* [Assigned task] Only one stretch of the records below is wanted: the lines from the one holding "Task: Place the" through the one holding "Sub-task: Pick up". Return it exactly, both ends included.
(Material supplied Opens)
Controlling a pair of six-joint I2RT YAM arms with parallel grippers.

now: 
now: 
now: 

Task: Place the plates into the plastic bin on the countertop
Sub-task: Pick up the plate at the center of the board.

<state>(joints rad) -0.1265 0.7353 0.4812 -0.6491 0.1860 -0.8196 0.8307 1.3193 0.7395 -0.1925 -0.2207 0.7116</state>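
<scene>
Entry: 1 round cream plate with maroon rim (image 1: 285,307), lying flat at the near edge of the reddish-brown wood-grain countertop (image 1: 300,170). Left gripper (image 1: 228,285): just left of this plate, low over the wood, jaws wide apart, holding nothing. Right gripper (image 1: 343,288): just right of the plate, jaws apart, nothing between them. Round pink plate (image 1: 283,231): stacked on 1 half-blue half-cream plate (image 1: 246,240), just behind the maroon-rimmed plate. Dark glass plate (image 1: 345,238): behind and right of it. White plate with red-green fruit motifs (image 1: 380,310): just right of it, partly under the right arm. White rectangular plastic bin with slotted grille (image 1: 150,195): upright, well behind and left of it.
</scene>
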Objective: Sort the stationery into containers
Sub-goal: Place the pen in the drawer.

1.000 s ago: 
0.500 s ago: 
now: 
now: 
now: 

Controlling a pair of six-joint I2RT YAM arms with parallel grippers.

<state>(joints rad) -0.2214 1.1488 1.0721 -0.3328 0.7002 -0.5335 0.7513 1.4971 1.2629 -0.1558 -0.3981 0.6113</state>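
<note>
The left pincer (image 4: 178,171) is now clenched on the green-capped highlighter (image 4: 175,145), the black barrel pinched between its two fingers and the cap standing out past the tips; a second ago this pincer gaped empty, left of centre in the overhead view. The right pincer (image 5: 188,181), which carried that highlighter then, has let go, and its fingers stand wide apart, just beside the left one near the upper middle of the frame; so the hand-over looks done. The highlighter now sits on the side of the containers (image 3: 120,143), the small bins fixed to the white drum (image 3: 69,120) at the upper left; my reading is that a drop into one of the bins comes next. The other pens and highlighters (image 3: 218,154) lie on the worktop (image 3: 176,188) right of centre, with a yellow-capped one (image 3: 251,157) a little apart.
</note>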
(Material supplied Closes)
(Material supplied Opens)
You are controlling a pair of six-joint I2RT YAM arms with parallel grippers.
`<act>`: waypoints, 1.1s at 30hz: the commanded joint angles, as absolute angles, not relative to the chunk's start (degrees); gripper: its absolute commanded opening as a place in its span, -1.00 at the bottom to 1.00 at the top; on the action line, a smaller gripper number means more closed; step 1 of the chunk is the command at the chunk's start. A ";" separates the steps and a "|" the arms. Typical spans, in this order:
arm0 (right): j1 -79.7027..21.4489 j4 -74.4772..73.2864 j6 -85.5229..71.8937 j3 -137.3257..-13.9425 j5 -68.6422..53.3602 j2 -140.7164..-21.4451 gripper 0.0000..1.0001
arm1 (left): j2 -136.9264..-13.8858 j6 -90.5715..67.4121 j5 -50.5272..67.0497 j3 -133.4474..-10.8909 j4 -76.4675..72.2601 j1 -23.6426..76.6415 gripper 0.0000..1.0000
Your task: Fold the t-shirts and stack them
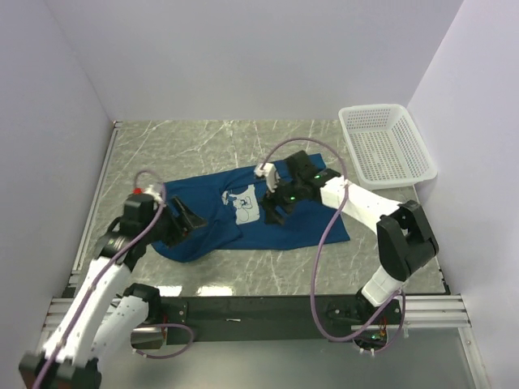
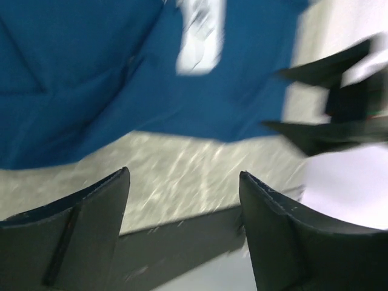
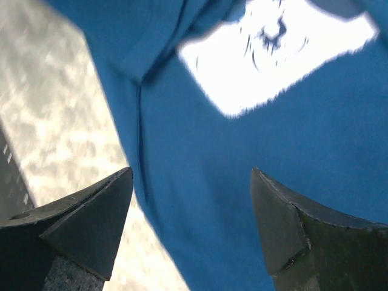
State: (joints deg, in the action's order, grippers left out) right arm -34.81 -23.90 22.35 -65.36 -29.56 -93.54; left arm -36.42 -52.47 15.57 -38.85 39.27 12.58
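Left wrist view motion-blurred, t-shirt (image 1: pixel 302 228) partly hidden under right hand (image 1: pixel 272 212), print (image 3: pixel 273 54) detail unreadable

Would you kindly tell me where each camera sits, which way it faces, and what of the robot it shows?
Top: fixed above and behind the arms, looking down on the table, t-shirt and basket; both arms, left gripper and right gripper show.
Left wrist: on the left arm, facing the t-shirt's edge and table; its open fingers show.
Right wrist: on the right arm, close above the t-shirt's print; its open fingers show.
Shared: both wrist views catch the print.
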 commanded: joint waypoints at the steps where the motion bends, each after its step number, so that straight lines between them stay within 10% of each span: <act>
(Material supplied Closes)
* [Answer below]
Task: Place the plates into the plastic bin on the countertop
Sub-task: Pick up the plate at the center of the board.

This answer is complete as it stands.